En France, la responsabilité repose beaucoup sur l’individu, et une combinaison de manque de sensibilisation et de stigmate intériorisé peut empêcher de demander de l’aide. Dans un modèle plus intégré, où le lien entre les différentes solutions existantes est réel, les professionnels de santé ou de soins peuvent suggérer ces solutions, et l’accès au soutien est facilité. Un exemple concret se trouve à Barcelone, où par exemple, des formations sont proposées aux personnes âgées sur la manière de tomber, réduisant ainsi la peur de chuter et potentiellement le risque de chutes graves. Les professionnels de santé suivent ensuite les personnes ayant déjà chuté pour leur offrir un soutien. C’est également le service que nous mettons en place pour nos clients en Belgique dans le cadre d’une approche préventive et numérique intégrée avec un service d’ergothérapeute.
Ces initiatives peuvent véritablement changer la vie des individus et encourager une approche moins stigmatisante pour accéder à la téléassistance et à d’autres formes de soutien. Mais un changement de mentalité collectif est aussi nécessaire au sein de la société. À mesure que nos populations vieillissent, nous devons adopter une vision globale de la manière dont nous soutenons les personnes âgées, et ne pas les considérer comme à part dans la société. Cela implique de repenser des domaines comme le logement, l’aménagement urbain, les transports et la mobilité, et d’inclure les personnes âgées dans les processus de décision. Mon père, qui vivait à Paris, se plaignait souvent que ses trajets étaient dictés par l’emplacement des toilettes et des bancs, ce qui illustre à quel point les espaces urbains peuvent être mal adaptés pour les résidents âgés.

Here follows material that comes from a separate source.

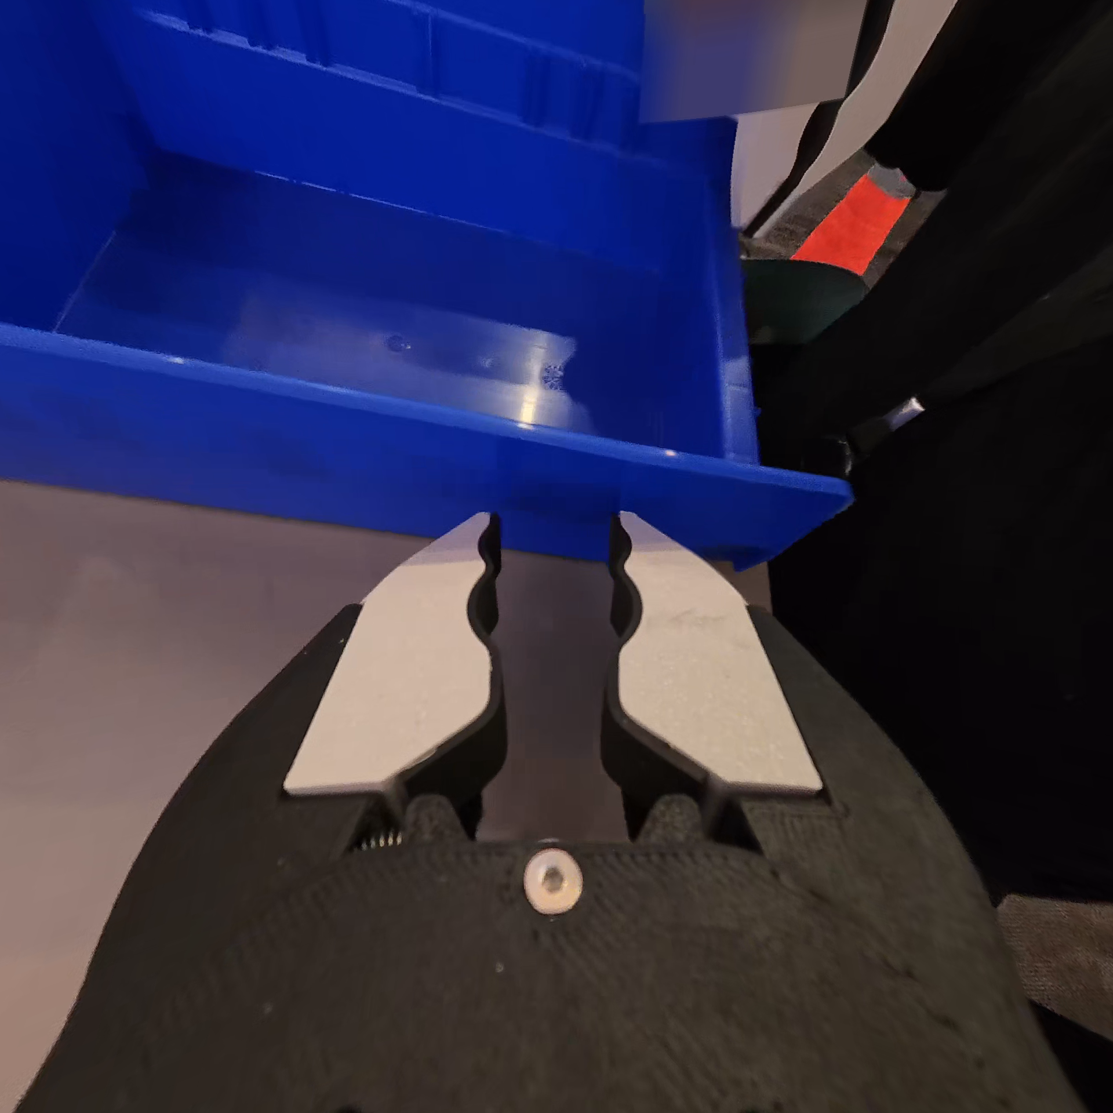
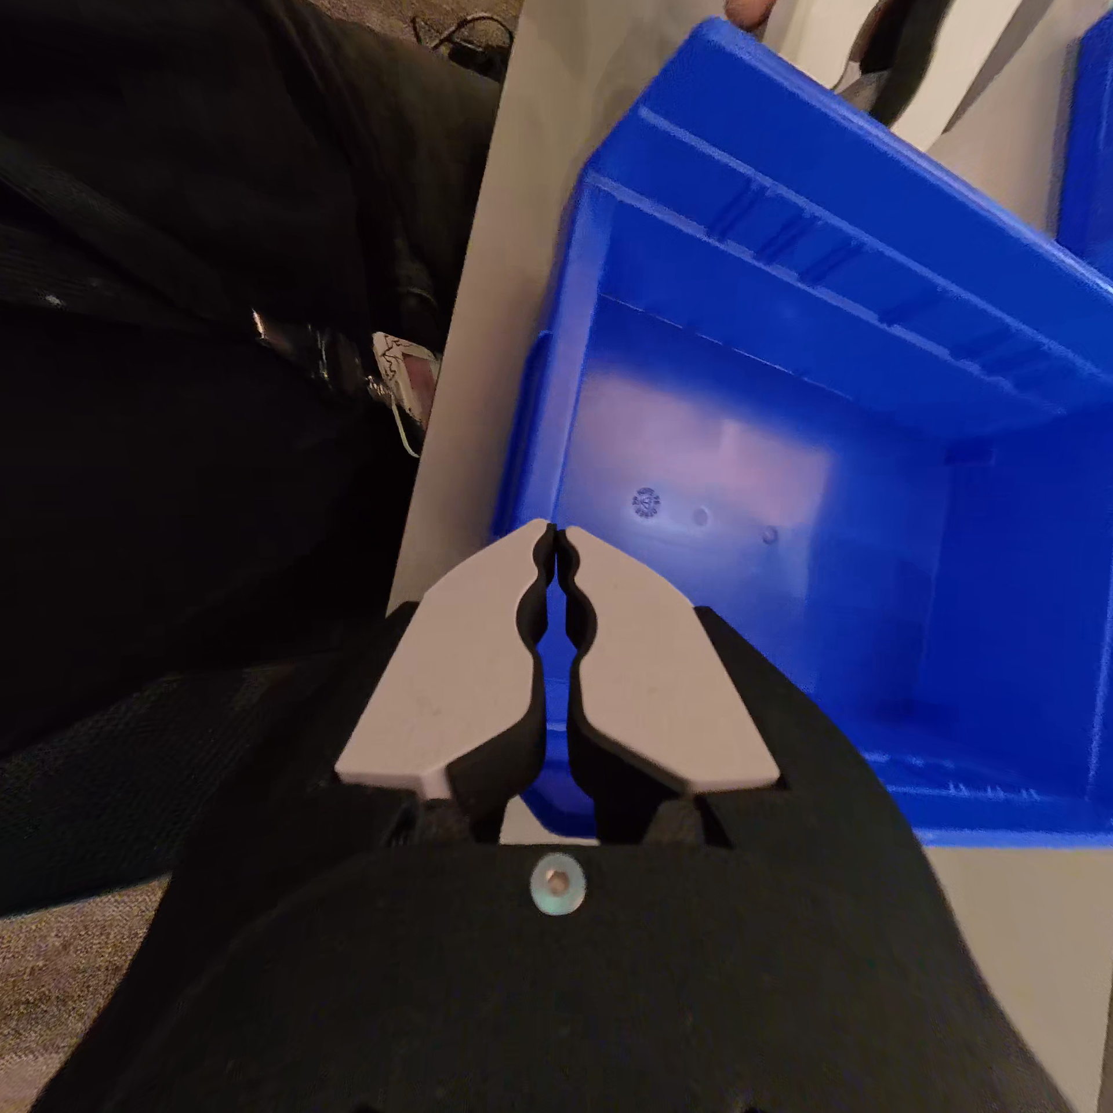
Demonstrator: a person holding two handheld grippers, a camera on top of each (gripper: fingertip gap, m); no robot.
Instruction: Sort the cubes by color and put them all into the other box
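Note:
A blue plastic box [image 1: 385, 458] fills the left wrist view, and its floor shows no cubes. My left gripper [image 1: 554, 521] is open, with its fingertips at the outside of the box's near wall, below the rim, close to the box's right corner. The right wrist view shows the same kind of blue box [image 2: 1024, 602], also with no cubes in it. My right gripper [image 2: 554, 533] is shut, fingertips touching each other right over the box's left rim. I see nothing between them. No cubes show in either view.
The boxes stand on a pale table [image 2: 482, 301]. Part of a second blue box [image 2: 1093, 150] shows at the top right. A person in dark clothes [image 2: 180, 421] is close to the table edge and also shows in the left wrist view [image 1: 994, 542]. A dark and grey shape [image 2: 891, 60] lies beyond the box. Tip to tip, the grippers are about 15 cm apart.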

Des initiatives comme le Réseau mondial de l’OMS pour les villes et communautés amies des aînés et sa branche française, le Réseau Francophone des Villes Amies des Aînés, jouent un rôle important dans ce domaine. Elles aident à briser l’âgisme en montrant la diversité des activités dans lesquelles les personnes âgées sont actives au sein de leurs communautés. Ces initiatives encouragent également des changements dans les domaines mentionnés précédemment, tout en partageant les meilleures pratiques entre les régions. Tunstall Vitaris est d’ailleurs partenaire et sera juré du prix 2024 Territoire & Santé, quelle convivialité à l’égard des ainés.
Comme nous l’avons vu, la réticence à adopter la téléassistance ou à rechercher d’autres formes de soutien est souvent liée à la peur d’être perçu comme dépendant, un sentiment qui découle de l’âgisme et des stigmates associés. Pour y remédier, les gouvernements, les entreprises et chacun d’entre nous, dans nos vies pros et persos, avons un rôle à jouer. Dans le secteur de la téléassistance, nous pouvons briser ces stigmates en rendant nos produits et services accessibles, et en démontrant leur impact positif, souvent mal compris et méconnu. En redéfinissant la manière dont nous parlons de ces technologies et les mettons en œuvre, nous pouvons faire tomber les clichés qui isolent les personnes âgées et limitent leur accès à l’aide dont ils ont besoin.